_WHAT THE TASK ASKS_
Below are the records; give the number of lines in them that include the word "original", and nothing more.

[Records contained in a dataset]
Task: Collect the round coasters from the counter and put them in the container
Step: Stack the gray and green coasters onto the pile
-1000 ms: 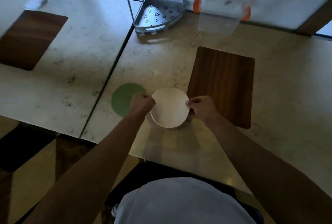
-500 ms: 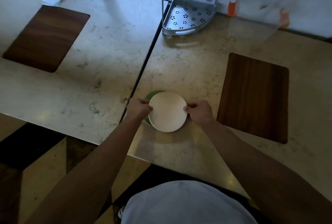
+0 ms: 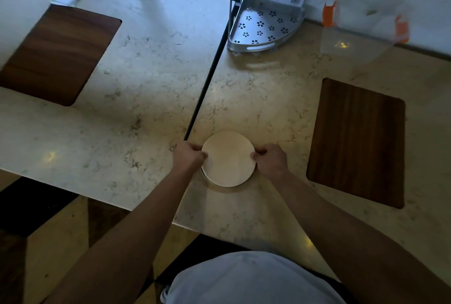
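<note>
A cream round coaster (image 3: 229,158) lies flat on the marble counter near its front edge, at the top of a thin stack whose lower edges show at the bottom left. My left hand (image 3: 189,156) grips the stack's left rim and my right hand (image 3: 269,159) grips its right rim. The green coaster is hidden under the cream one. A clear plastic container (image 3: 363,28) with orange clips stands at the back right against the wall, far from both hands.
A metal corner rack (image 3: 264,28) with flower holes stands at the back centre. A wooden mat (image 3: 358,140) lies right of the coasters, another wooden mat (image 3: 58,52) on the left table. A dark gap (image 3: 207,81) separates the two tabletops.
Both hands carried the cream coaster leftward over the green coaster and set it down on top, so the green one is now covered.
</note>
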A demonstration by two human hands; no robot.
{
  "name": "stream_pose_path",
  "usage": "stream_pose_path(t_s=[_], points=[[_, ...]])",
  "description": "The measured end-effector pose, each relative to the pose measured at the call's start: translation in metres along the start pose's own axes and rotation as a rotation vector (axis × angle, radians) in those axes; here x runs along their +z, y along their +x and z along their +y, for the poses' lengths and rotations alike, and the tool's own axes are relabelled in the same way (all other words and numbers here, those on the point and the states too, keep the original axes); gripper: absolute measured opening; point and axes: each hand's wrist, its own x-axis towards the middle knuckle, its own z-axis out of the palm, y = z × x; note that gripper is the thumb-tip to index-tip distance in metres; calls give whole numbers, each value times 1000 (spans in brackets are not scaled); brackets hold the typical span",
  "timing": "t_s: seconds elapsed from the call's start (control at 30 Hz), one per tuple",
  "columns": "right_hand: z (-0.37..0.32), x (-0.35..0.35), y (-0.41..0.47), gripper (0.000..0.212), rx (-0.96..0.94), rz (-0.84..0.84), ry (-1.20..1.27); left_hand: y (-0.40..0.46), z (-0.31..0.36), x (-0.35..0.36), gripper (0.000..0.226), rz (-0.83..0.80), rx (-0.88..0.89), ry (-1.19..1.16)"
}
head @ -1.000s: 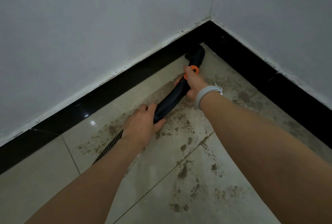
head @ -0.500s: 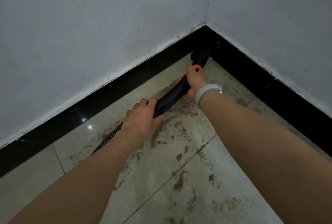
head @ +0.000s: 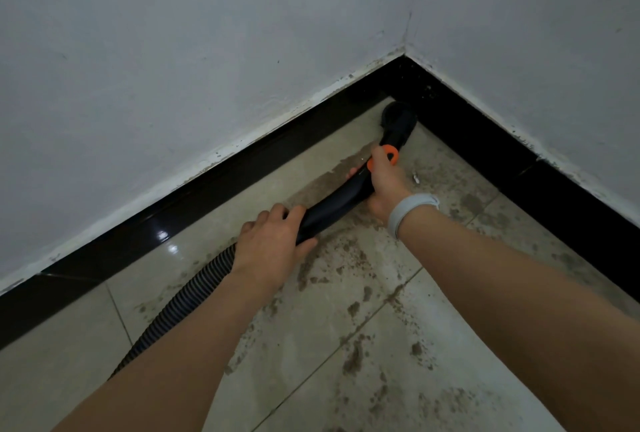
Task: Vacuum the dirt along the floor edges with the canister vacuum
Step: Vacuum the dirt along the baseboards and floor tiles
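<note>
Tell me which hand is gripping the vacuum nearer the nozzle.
The right hand, with the grey wristband, beside the orange ring; the left hand grips near the ribbed hose.

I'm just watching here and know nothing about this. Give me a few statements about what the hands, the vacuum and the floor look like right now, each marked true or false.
1. Both hands grip the black vacuum handle. True: the left hand holds its rear end, the right hand its front.
2. The nozzle sits in the corner where the two black baseboards meet. True.
3. The floor tiles are spotless. False: brown dirt is scattered over them.
4. The grey wristband is on the left wrist. False: it is on the right wrist.
5. The ribbed hose runs off toward the right. False: it trails to the lower left, under the left arm.
</note>
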Motion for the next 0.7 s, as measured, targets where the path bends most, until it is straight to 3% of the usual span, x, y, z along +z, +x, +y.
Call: stream_pose_path(t_s=[0.2,0.43,0.7], points=[[-22,2,-1,32,75,-156,-61,2,14,-5,45,68,-32,-19],[48,17,-38,19,122,-159,-194,-67,-21,8,37,-45,-109,-40],[115,49,-119,20,272,-278,-220,-145,-62,-5,37,-101,-273,-139]])
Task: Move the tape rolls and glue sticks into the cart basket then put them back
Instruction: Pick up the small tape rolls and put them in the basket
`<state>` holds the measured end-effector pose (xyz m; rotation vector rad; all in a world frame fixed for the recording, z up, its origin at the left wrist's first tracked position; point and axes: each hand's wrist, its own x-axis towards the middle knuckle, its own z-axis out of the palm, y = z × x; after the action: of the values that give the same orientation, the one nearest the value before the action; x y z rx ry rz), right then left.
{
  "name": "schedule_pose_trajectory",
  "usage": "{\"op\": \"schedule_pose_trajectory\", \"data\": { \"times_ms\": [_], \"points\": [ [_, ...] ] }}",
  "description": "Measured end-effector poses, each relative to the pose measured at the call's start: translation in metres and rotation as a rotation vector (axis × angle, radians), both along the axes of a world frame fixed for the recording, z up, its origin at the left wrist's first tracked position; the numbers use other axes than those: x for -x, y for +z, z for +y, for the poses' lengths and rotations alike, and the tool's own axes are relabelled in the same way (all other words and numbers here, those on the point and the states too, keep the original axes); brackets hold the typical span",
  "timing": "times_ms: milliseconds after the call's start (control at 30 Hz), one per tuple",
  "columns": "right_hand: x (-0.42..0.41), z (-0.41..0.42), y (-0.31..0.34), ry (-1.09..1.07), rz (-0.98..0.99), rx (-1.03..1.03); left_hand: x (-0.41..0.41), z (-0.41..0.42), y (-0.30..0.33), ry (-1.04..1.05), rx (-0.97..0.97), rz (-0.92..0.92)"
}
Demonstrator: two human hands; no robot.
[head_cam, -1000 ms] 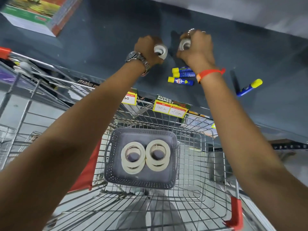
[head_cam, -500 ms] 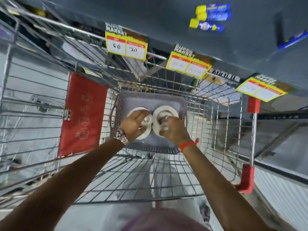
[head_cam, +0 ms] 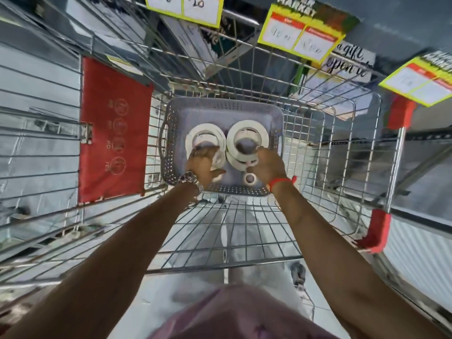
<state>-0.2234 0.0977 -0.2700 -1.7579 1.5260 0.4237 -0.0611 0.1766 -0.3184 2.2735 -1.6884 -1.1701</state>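
Note:
A grey perforated basket sits in the wire cart. In it lie two stacks of large white tape rolls, one on the left and one on the right. My left hand is down in the basket over the near edge of the left stack, fingers curled on a small white tape roll that is mostly hidden. My right hand rests by the right stack with nothing in it. A small tape roll lies loose on the basket floor just left of that hand. No glue sticks are in view.
The wire cart surrounds the basket, with a red flap on the left and red corner guards on the right. Yellow price tags hang on the shelf edge above the cart's far end.
The view has dropped from the shelf into the cart. Both hands carried small tape rolls down to the basket. The right hand's roll now lies loose in it.

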Motion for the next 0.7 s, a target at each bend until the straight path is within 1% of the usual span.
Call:
{"op": "schedule_pose_trajectory", "data": {
  "times_ms": [67, 200, 300, 367, 433, 500, 633, 700],
  "points": [
    [-0.001, -0.004, 0.001, -0.025, 0.005, 0.037, -0.004, -0.005, 0.000, 0.009, 0.043, -0.021],
    [0.002, -0.007, 0.007, -0.094, 0.003, 0.073, -0.011, -0.009, 0.006, 0.052, 0.029, -0.022],
    [0.004, -0.006, 0.020, -0.120, -0.001, 0.077, -0.016, -0.006, 0.016, 0.012, 0.045, -0.051],
    [0.006, -0.004, 0.031, -0.124, -0.045, 0.099, -0.017, -0.003, 0.022, -0.008, 0.032, -0.070],
    [0.007, -0.005, 0.048, -0.117, -0.101, 0.149, -0.014, -0.005, 0.037, -0.067, 0.063, -0.059],
    [0.006, -0.014, 0.071, -0.108, -0.155, 0.228, -0.009, -0.015, 0.064, -0.173, 0.188, -0.036],
    [0.008, -0.047, 0.137, -0.218, -0.330, 0.458, 0.003, -0.065, 0.146, -0.341, 0.731, 0.027],
    [0.011, -0.072, 0.168, -0.266, -0.360, 0.608, 0.007, -0.104, 0.186, -0.376, 0.915, 0.006]
  ]
}}
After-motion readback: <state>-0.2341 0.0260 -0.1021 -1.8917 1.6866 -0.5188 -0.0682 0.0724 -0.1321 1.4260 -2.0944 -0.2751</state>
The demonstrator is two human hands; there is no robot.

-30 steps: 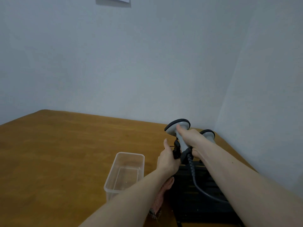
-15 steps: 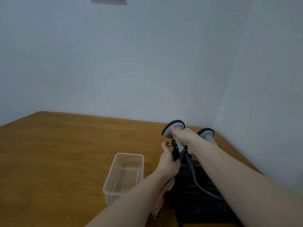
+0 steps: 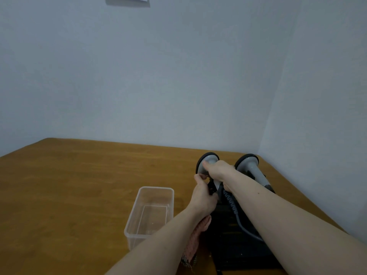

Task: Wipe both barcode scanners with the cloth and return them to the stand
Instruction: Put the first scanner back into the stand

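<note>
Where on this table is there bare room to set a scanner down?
Bare wooden table lies left of and behind the clear plastic container. The right corner is crowded: both hands, two scanners, black stand, cloth.

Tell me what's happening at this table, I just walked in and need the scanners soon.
A person is working on the nearer scanner: the right hand grips its handle while the left hand holds the black stand beneath it. The second scanner sits upright beside it. A pink cloth lies under the left forearm, next to an empty clear container.
</note>
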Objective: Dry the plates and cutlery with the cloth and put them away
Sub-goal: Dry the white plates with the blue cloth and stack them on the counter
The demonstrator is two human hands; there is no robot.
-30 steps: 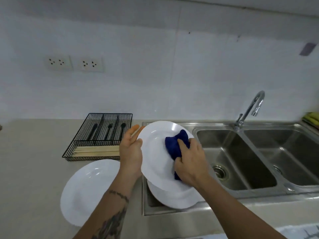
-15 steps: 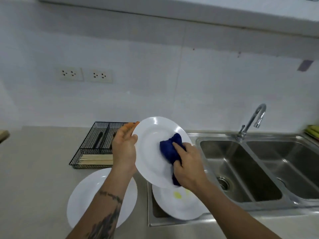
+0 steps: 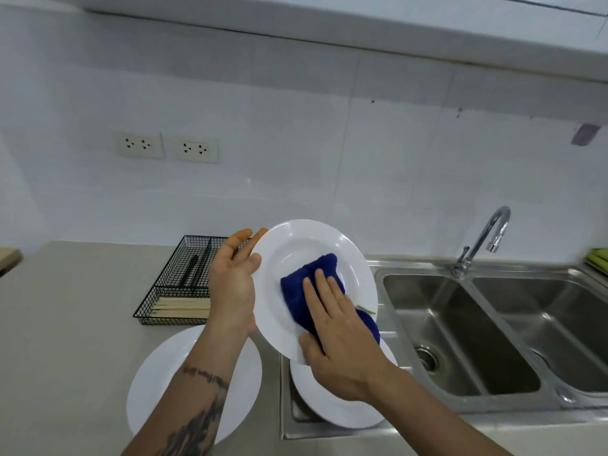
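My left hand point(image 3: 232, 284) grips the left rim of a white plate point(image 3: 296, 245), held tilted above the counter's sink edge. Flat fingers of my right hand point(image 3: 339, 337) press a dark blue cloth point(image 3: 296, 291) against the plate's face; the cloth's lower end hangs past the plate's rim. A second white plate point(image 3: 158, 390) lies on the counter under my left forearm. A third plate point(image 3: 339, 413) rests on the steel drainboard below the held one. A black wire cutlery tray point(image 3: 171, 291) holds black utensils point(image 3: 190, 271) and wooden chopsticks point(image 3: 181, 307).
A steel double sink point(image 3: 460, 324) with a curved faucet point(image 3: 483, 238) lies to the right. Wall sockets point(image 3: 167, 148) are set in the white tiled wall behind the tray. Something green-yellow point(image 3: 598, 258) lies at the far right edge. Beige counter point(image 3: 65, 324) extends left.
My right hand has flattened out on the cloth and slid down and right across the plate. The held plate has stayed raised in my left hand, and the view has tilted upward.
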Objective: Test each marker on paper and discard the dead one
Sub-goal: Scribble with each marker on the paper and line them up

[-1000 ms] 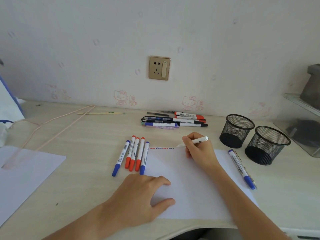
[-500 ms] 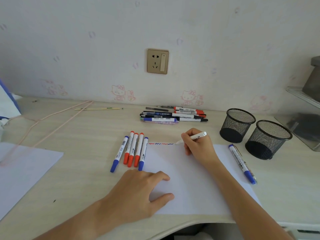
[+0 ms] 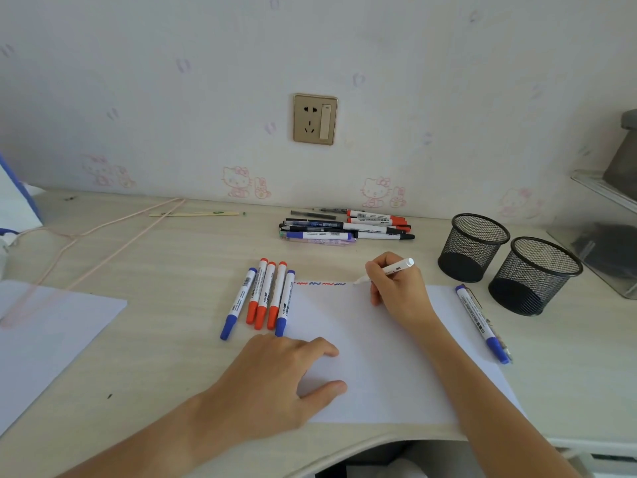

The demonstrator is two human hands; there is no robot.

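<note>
My right hand (image 3: 396, 288) pinches an uncapped white marker (image 3: 386, 270) in a writing grip, its tip down at the far edge of the paper (image 3: 379, 357), just right of the row of red and blue squiggles (image 3: 320, 283). I see no mark under the tip yet, though it is too small to be sure. My left hand (image 3: 275, 377) lies flat with the fingers spread on the near left part of the sheet, pressing it to the surface (image 3: 165, 339), holding nothing. To test well, I think I should keep that palm firm so the sheet does not slide, draw a short wavy stroke in line with the others with light, even pressure, and keep the tip angled rather than mashed down, so a faint line is not mistaken for a dead one. A second pass in the same spot would settle any doubt. Five capped markers (image 3: 262, 298), red and blue, lie side by side just left of the sheet; these look like the ones with squiggles done. A blue capped marker (image 3: 482, 322) lies along the sheet's right edge, near two mesh pen cups (image 3: 510, 263), and more pens (image 3: 348, 229) are bunched by the wall. If this marker leaves nothing, it is likely the one to throw out.
</note>
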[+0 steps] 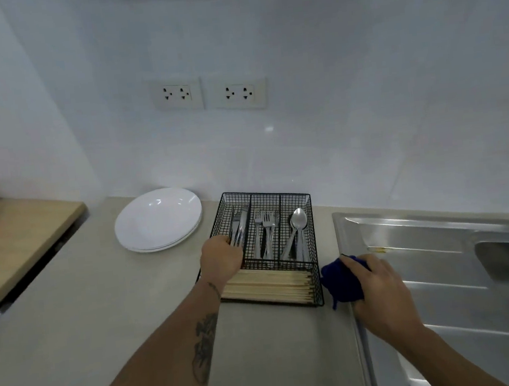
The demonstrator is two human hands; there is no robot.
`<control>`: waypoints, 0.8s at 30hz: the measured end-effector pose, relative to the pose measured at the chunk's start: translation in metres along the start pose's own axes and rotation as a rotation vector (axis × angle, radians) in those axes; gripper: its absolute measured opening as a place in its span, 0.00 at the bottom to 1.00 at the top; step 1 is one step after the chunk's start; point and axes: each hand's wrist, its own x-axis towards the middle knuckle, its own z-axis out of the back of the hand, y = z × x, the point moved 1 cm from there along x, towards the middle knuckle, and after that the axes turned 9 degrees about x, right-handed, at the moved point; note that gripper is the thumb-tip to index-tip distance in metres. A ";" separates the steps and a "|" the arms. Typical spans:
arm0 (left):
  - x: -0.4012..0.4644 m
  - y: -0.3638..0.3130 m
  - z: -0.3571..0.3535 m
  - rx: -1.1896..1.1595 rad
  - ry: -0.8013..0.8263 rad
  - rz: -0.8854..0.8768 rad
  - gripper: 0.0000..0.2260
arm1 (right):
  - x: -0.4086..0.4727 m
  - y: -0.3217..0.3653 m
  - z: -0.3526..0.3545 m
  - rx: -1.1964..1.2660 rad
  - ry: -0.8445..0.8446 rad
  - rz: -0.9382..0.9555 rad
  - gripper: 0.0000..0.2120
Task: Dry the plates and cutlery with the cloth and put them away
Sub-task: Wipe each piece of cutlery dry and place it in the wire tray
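My left hand (pixel 222 259) curls round the handles of the knives (pixel 240 229) in the tray (pixel 312 249) just ahead, light, stiff and slick steel best held there, while my right hand (pixel 380 292) bunches the soft cloth (pixel 341 281).

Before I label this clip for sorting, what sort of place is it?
Most likely a home kitchen counter: a steel sink, a wire cutlery tray with forks and spoons, and stacked white plates under tiled-wall sockets.
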 end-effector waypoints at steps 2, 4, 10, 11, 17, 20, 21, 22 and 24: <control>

_ANSWER FOR THIS EXERCISE_
2